**Exercise directions**
Read through the lines below and copy the ones holding the string "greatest".

**Records for the task**
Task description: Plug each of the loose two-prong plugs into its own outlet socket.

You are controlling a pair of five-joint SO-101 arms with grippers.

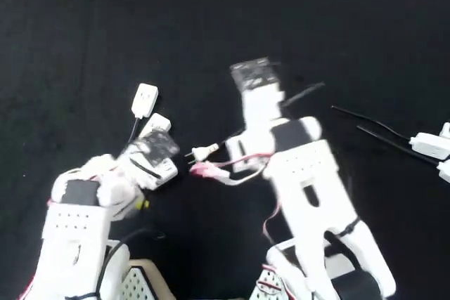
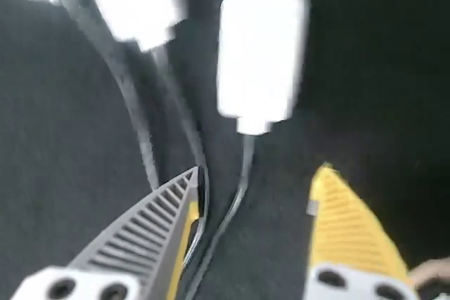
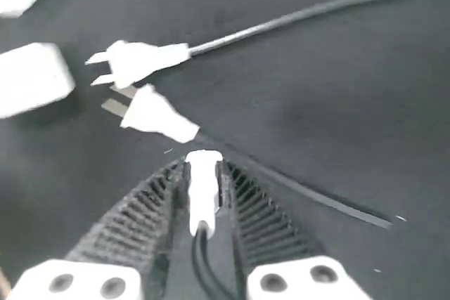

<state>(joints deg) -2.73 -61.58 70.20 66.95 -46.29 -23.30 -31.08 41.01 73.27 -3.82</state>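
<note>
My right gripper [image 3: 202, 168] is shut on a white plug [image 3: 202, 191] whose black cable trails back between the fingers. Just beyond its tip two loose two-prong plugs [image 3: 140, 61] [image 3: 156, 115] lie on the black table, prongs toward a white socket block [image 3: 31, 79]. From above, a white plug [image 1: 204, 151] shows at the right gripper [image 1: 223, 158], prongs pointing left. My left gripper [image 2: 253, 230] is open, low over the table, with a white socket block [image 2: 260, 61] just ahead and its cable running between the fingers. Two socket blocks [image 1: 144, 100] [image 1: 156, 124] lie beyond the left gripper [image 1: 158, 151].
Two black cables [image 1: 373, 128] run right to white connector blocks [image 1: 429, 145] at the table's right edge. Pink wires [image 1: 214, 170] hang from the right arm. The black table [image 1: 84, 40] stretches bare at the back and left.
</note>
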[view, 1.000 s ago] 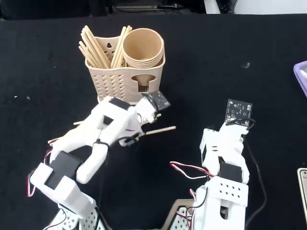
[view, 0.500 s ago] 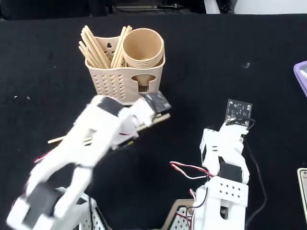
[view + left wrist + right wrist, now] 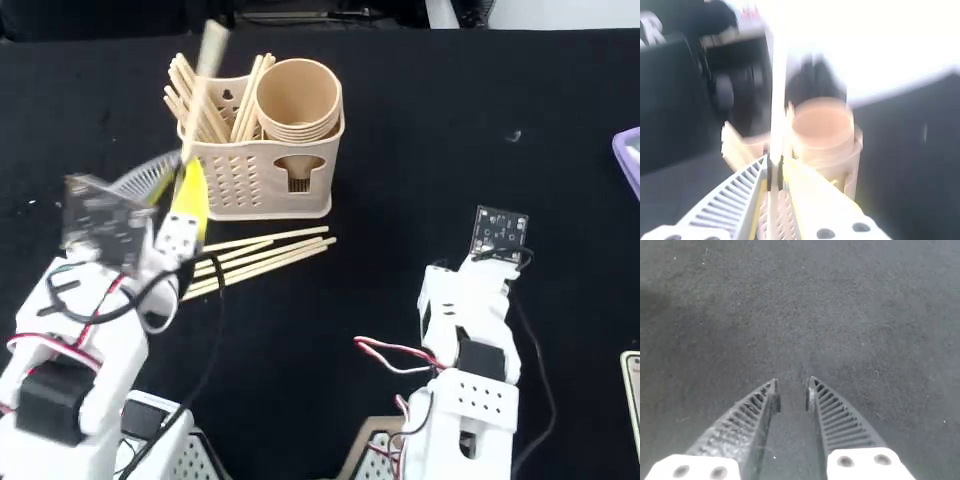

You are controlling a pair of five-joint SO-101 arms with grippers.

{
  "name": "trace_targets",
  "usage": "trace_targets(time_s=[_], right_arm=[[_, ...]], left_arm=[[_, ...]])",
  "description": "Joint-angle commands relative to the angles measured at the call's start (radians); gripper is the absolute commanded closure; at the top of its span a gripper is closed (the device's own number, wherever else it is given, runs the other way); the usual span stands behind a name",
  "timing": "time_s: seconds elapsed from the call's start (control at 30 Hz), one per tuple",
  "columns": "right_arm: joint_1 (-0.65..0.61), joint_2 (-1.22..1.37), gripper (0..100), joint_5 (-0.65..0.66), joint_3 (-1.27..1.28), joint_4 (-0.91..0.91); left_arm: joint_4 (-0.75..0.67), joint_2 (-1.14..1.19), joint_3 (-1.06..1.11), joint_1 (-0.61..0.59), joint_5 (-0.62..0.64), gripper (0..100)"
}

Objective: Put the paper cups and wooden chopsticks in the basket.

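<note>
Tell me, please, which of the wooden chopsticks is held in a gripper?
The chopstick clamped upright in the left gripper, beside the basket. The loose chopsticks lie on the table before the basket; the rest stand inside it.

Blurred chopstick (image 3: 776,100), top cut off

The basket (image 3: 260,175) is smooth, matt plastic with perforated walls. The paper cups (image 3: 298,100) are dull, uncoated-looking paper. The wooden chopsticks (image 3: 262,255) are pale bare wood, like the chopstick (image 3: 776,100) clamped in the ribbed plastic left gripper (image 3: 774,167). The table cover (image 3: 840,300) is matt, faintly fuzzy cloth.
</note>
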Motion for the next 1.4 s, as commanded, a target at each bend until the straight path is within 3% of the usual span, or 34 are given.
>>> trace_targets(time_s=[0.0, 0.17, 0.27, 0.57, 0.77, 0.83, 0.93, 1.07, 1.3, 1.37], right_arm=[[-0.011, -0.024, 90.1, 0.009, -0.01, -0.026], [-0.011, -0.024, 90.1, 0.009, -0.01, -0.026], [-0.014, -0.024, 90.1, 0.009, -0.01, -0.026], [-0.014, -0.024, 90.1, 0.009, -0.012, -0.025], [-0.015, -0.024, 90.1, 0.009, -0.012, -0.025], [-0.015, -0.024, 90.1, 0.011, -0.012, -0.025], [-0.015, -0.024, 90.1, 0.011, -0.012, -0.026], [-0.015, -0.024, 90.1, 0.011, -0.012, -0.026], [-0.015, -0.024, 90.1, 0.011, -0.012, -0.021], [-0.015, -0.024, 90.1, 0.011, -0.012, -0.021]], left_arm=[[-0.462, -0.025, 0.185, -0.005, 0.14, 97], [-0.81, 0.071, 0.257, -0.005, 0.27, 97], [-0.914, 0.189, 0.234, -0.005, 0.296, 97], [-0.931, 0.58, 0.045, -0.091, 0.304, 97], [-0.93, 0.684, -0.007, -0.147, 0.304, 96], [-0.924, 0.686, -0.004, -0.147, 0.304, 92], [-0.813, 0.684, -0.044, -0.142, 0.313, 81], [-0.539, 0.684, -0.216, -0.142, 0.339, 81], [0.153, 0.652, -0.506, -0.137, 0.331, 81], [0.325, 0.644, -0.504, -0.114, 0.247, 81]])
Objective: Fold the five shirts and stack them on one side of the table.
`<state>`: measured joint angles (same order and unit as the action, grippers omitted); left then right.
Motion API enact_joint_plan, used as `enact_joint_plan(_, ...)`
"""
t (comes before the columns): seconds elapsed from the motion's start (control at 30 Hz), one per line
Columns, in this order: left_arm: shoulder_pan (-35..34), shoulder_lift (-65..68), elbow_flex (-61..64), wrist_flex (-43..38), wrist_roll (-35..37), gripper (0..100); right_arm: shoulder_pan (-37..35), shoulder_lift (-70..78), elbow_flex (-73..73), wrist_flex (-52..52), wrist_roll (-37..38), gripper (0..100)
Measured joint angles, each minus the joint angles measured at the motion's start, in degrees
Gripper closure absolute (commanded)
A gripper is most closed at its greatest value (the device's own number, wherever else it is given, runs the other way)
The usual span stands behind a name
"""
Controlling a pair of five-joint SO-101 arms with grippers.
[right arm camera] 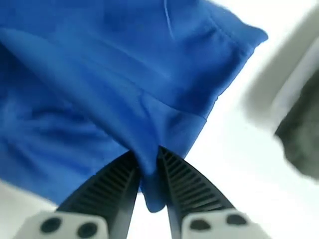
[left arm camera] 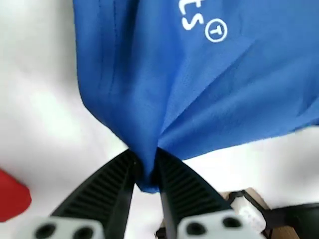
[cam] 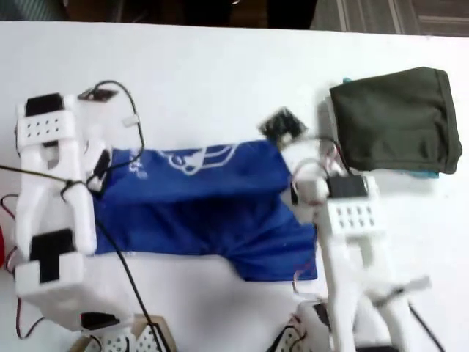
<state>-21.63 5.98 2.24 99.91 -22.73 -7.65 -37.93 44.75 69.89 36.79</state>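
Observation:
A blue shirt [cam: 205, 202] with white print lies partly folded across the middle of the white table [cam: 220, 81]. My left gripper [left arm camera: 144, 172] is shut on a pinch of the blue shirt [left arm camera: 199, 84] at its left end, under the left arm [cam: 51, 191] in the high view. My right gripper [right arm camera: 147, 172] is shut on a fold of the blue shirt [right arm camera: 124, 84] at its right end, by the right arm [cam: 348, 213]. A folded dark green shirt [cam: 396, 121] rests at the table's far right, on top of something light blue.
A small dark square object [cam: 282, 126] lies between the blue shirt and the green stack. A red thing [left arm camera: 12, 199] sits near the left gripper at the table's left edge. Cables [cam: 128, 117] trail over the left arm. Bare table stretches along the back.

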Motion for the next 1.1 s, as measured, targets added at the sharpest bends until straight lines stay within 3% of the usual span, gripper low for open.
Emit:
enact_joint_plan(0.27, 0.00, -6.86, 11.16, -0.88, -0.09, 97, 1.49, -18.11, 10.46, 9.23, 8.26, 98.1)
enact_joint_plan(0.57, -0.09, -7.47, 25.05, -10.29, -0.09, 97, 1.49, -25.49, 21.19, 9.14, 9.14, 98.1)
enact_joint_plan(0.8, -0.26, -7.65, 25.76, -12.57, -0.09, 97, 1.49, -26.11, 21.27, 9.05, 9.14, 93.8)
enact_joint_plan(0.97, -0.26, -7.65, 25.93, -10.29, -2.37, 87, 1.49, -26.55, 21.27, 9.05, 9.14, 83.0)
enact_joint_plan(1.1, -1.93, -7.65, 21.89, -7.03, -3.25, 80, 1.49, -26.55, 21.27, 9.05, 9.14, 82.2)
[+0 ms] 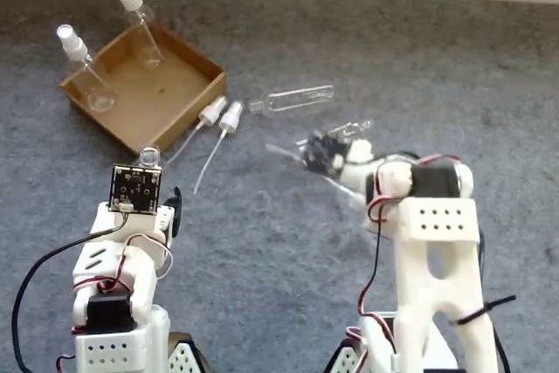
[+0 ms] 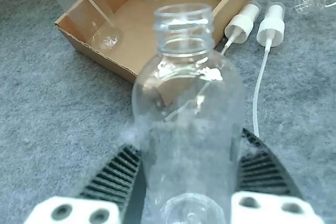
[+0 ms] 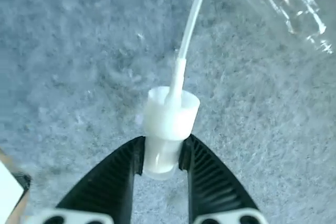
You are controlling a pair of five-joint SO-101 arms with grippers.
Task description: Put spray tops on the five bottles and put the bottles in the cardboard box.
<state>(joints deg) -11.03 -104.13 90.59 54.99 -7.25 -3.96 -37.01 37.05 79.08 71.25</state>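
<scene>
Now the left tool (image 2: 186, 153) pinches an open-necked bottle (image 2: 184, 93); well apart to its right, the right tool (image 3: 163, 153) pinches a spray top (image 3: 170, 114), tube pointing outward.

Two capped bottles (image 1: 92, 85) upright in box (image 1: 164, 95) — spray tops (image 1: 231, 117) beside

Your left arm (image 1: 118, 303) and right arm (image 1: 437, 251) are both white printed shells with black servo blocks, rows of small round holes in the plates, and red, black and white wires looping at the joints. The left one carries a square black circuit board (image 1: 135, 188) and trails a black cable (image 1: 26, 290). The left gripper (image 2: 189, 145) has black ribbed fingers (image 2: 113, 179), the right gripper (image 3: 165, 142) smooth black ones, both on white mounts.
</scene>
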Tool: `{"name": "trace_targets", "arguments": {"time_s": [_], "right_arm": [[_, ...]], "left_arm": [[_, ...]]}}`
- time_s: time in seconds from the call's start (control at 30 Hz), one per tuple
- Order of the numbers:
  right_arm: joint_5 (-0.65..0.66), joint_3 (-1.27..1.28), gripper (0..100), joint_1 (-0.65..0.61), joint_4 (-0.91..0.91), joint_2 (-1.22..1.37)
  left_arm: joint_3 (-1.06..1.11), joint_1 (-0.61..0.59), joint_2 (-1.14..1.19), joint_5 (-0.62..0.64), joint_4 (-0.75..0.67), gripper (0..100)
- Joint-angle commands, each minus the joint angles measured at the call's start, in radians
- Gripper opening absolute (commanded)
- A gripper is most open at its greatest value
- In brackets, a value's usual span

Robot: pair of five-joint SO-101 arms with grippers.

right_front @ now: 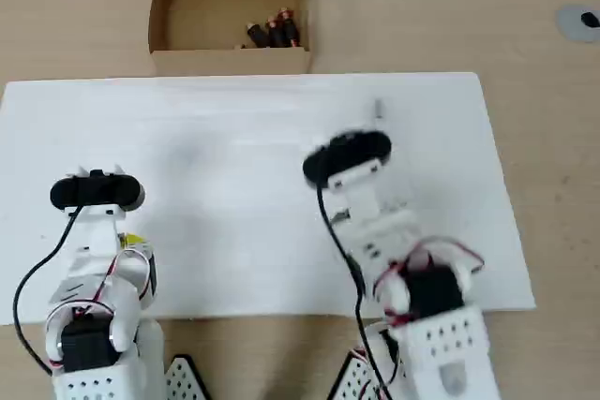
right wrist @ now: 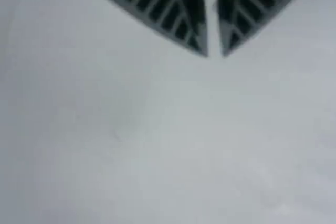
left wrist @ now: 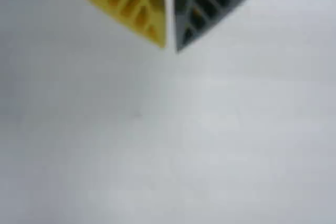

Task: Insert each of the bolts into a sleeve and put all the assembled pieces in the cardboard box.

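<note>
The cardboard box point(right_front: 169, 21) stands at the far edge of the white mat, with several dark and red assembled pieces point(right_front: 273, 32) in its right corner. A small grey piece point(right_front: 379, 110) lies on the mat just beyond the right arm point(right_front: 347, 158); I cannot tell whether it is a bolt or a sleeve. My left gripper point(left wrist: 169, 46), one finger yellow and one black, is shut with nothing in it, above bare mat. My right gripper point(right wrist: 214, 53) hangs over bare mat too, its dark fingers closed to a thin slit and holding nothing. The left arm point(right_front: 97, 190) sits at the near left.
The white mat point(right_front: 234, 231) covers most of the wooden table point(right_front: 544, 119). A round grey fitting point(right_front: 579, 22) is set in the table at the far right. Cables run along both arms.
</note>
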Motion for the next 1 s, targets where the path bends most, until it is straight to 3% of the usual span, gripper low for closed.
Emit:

**Response to this exercise**
A gripper is most closed at its greatest value (the device's own number, wherever else it is given, runs the other way)
- A gripper is most open at its greatest value

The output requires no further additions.